The Bank Job, based on the infamous 1971 robbery of a London bank, doesn’t stray far from the heist movie formula, yet the film milks that staid old M.O. for all it’s excitingly worth and then some. Is it the knowledge that if all these events really took place as they are depicted, then they couldn’t have been scripted better? Could it be that the heist itself is almost secondary to the intricate web of corruption and lies upon which it is precariously suspended? Who cares with a film this good? In need of money to pay off an outstanding debt, shady car dealer Terry Leather (Jason Statham) is all ears when a pretty figure from his past, model Martine (Saffron Burrows), offers him “too good to be true” inside information about the Lloyds Bank located on London’s Baker Street. Too bad Terry doesn’t know the whole scheme is a put-on concocted by MI5 or 6 (the characters in the film are as unsure as I am about which is which) to recover scandalous photos of a royal princess from a Black Power abusing thug monikered Michael X (Peter De Jersey). Terry might be even better off if he knew that one of the safety deposit boxes he was about to rob also belonged to porn mogul, Lew Vogel (David Suchet), while another contained incriminating photos of some of England’s top civil servants. Amateur thieves at best, poor Terry and his boyhood chums, Kevin (Stephen Campbell Moore) and Dave (Daniel Mays), soon find themselves swimming with professional sharks.

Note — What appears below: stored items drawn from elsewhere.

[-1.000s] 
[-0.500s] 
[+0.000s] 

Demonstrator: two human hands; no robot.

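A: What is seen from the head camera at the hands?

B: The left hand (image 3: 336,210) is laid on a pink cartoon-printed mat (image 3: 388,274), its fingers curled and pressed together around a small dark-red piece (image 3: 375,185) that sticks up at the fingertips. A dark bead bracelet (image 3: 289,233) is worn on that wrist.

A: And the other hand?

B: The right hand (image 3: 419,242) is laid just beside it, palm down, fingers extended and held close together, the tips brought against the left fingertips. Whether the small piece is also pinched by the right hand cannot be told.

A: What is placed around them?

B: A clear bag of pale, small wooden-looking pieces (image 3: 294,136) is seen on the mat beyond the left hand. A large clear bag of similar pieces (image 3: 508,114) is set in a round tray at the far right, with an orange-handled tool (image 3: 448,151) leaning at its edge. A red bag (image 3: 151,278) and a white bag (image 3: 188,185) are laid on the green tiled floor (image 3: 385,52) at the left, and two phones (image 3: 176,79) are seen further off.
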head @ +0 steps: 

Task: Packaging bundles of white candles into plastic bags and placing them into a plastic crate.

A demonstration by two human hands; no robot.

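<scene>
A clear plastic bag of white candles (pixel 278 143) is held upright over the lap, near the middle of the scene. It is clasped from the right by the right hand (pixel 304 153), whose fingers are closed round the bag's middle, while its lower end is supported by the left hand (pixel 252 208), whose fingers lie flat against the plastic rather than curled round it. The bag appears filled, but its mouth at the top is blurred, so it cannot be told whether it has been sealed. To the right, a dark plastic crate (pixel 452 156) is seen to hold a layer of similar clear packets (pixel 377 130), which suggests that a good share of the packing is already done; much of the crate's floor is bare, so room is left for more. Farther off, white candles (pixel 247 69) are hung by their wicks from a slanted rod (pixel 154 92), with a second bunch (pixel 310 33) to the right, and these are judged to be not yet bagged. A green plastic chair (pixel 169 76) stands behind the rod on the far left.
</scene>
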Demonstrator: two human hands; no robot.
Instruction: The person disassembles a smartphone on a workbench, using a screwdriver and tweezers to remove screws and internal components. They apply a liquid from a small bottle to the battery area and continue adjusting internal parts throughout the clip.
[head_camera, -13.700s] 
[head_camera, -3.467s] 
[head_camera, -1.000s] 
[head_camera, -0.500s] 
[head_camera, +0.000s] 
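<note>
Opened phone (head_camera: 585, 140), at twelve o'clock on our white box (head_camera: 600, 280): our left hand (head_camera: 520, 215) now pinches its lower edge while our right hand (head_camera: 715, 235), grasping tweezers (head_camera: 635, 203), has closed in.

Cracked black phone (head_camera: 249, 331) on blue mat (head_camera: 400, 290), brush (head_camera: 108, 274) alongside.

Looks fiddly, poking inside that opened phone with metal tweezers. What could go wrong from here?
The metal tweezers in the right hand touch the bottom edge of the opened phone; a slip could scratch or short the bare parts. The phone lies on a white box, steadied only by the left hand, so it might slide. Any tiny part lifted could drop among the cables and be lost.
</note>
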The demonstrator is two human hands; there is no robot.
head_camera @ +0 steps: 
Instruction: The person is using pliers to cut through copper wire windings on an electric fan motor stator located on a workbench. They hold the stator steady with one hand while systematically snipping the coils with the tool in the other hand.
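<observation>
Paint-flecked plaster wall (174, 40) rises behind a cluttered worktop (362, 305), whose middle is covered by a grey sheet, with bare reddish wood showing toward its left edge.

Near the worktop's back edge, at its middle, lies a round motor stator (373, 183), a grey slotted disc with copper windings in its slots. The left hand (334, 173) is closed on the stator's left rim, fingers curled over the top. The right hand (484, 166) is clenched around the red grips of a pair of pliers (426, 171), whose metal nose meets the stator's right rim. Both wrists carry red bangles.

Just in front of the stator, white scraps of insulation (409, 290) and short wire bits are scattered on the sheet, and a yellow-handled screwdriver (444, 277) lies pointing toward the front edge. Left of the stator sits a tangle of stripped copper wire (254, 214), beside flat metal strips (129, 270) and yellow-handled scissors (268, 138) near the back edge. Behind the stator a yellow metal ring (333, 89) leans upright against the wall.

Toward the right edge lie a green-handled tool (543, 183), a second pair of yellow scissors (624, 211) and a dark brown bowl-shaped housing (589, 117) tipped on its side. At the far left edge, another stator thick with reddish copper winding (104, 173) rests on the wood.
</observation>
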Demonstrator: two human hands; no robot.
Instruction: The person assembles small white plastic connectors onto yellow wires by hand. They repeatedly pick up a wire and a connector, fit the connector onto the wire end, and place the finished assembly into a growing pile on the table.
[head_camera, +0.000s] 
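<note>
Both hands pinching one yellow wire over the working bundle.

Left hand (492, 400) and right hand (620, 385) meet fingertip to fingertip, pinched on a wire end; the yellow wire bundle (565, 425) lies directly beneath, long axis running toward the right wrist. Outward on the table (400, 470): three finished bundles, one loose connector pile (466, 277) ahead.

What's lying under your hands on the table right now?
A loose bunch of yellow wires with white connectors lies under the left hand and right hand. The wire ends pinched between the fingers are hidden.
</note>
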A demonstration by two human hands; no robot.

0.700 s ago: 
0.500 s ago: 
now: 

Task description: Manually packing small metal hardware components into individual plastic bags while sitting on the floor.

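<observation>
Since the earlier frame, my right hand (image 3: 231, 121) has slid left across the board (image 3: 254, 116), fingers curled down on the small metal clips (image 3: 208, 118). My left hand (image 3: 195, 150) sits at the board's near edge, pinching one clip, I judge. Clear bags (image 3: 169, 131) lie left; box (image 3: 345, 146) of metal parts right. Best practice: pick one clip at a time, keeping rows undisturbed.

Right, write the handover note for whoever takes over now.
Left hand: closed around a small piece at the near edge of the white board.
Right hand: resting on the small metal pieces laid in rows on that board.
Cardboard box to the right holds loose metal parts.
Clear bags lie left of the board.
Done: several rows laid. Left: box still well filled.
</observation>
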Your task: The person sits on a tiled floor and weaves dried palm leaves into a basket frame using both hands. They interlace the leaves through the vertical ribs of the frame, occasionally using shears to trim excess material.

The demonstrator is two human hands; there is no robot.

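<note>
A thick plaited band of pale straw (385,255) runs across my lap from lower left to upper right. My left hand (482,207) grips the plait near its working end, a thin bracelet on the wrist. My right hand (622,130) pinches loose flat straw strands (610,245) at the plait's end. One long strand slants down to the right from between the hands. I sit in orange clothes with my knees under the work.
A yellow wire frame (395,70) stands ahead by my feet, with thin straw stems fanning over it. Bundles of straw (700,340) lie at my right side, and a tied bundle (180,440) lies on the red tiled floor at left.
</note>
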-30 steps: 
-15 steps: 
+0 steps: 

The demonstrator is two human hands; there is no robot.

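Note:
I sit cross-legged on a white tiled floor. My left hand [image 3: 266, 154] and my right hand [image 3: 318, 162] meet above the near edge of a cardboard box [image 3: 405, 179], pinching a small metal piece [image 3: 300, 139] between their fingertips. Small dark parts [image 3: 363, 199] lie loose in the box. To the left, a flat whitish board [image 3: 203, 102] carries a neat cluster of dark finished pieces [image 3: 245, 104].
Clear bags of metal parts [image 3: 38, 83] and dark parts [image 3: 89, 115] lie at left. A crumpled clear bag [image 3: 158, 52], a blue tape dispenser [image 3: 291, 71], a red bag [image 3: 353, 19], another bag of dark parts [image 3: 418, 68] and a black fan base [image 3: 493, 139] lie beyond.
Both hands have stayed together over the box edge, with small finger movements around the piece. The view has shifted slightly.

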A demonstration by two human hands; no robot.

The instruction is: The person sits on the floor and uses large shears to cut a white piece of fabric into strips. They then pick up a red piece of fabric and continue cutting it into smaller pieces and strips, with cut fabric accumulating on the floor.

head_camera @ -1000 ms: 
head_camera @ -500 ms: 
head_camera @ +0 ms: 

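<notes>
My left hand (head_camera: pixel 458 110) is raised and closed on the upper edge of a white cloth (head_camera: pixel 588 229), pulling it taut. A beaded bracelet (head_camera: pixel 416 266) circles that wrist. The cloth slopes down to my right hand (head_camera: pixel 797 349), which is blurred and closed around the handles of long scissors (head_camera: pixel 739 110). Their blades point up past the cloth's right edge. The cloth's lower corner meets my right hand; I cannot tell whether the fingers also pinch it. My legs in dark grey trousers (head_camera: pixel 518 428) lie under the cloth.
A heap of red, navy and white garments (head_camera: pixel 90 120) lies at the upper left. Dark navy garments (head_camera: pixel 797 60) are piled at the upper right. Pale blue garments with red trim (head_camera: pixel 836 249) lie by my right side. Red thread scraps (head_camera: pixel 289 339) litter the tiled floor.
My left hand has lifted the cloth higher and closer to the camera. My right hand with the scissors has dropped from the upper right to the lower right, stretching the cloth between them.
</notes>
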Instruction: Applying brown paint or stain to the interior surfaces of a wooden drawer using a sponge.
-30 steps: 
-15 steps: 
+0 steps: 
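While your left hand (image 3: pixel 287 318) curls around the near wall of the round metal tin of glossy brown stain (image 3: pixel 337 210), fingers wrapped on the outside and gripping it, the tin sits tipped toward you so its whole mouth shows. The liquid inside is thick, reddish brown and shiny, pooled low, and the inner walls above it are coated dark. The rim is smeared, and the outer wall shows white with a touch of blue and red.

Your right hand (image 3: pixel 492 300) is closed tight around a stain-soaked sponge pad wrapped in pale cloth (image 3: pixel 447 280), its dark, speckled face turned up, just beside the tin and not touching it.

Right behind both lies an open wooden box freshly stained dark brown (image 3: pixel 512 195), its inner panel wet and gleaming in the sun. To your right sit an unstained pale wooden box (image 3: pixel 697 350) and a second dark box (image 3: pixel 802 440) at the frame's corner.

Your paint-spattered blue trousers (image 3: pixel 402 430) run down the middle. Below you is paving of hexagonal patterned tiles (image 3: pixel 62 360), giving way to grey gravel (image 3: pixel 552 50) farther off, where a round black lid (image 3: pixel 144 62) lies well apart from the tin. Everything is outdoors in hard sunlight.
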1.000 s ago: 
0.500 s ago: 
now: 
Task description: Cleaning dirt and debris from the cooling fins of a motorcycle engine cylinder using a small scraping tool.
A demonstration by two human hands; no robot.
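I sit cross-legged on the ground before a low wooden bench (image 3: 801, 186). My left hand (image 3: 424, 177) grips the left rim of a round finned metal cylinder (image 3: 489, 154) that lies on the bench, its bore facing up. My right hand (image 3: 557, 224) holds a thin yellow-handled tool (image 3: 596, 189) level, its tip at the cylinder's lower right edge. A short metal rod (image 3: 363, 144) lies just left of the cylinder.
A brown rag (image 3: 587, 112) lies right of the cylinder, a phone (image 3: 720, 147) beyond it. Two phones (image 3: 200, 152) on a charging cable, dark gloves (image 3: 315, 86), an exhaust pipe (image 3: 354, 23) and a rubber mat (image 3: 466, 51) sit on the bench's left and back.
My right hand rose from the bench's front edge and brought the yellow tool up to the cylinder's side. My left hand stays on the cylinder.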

The Bank Job relies on its actor’s anonymity to achieve the degree of realism required to make this true-life tale believable. Star Statham is about the only familiar face, and he isn’t a household name outside of homes in which C-list action-cum-martial arts flicks don’t run 24/7, which is exactly why he needs a movie like The Bank Job. The classy nature of the film (despite its rather smutty dealings) is a boon for Statham, who burst onto the crime movie scene with Guy Ritchie’s arty gangster flick, Lock, Stock and Two Smoking Barrels, before the minor hit, The Transporter, started a one-sided competition with an over-the-hill Jean Claude Van Damme for European martial arts supremacy. Statham’s got a certain charisma lurking beneath his Neanderthalish brow that is better suited for smart, modish fare like The Bank Job than trashy flicks like Crank and WAR. Convoluted, suspenseful, and fun, The Bank Job ranks right up there on the shortlist of 2008’s great films as well as the long list of all-time great heist movies.